~aleteoryx/muditaos (f9490f61e42a1740bbbf5c7df937a2bc77c477d9): module-sys/SystemManager/doc/CpuStatistics.md

#CPU statistics

We are able to gather CPU statistics and dump them wherever we want via printer. Current CPU statistics gathering:

measures each task in profiling pool data
prints last 100ms CPU usage data after frequency was changed

#preface

Our processor usage is limited to:

Applications
Services
Workers
Threads
IRQ's

Applications and Services are registered on bus and are processing data on demand. Workers should also process data on demand, but do not have bus - but communicate via custom bindings. Workers are bound to Services. Threads are naked FreeRTOS threads, for our needs its: Idle task, Timer task - these do not have any rule how should be implemented. IRQ's are very processing specific.

For Applications and Services we can measure:

What request was approximately was handled and how long For Workers and threads we can measure:
How long was it processing.
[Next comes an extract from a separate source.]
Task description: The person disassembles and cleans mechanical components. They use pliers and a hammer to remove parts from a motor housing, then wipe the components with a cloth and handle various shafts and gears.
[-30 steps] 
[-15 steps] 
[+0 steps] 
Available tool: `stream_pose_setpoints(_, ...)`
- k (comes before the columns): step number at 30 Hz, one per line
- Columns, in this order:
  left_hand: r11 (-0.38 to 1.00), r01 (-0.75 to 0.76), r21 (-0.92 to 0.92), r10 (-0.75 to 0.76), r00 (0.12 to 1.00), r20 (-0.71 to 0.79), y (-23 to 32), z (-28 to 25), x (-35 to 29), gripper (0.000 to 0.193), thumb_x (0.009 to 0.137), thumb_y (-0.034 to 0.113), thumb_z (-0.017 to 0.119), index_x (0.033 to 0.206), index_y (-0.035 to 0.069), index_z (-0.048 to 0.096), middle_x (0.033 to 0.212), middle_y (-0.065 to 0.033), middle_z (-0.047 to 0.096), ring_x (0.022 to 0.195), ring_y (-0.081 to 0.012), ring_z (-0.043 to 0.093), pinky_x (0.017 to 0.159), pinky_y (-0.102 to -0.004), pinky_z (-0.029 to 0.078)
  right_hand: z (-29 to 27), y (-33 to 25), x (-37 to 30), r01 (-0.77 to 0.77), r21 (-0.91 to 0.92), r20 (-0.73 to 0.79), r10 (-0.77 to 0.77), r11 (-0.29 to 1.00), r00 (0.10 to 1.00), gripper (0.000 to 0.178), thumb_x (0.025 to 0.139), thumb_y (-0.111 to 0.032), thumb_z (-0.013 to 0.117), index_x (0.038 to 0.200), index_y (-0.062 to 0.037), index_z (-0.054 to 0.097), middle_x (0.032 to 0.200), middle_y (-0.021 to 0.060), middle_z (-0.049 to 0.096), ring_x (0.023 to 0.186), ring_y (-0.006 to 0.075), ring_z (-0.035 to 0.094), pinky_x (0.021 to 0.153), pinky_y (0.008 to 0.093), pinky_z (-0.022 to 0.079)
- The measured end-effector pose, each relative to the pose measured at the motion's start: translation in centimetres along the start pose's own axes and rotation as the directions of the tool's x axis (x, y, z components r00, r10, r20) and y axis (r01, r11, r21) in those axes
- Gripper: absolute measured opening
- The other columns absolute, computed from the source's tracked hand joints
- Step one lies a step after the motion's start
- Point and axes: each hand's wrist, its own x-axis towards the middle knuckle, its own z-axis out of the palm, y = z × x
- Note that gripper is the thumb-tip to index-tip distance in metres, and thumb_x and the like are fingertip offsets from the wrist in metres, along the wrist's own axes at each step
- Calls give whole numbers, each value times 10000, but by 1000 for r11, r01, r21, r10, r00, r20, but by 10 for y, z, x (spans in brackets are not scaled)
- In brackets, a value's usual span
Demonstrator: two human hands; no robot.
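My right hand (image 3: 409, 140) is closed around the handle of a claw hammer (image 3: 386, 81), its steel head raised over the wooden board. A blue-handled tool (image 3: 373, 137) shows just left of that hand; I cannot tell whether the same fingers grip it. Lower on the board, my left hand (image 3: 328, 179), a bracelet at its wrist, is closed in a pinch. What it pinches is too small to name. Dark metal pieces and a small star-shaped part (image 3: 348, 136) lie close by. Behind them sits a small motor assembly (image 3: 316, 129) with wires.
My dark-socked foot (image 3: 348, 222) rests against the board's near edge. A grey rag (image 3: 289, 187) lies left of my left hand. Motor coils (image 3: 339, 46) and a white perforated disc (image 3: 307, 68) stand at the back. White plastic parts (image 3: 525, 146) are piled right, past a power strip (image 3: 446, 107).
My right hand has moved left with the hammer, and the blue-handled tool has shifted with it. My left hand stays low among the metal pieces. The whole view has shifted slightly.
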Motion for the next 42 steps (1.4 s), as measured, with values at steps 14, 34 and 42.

For IRQs we do not have measuring capabilities right now.

#data gathering

defined in: module-os/FreeRTOS/perf.h, on each context switch saves data in memory pool for each task. used in:

CpuStatistics.cpp
tasks.c

Two approaches were tested:

approach where profiling data was stored separately on each context switch
approach where profiling data is a sum of time for all context switches profiling gathering is meant to have O0 complexity to not add load to the core processing

The first approach resulted in quite a lot of data, especially in the moments when the processor was fully loaded. With filtering out useless information it resulted in ~60 samples per 100ms when in idle, while having thousands when actual processing was happening (i.e. rendering). This resulted in pretty graphing capabilities, but was not useable for storage, as we could easily gather thousands kB per 100ms The second approach sums time and context switches per task from the last request. This way we do not know what exact tasks fight for the CPU attention, but have overall smoothened characteristics.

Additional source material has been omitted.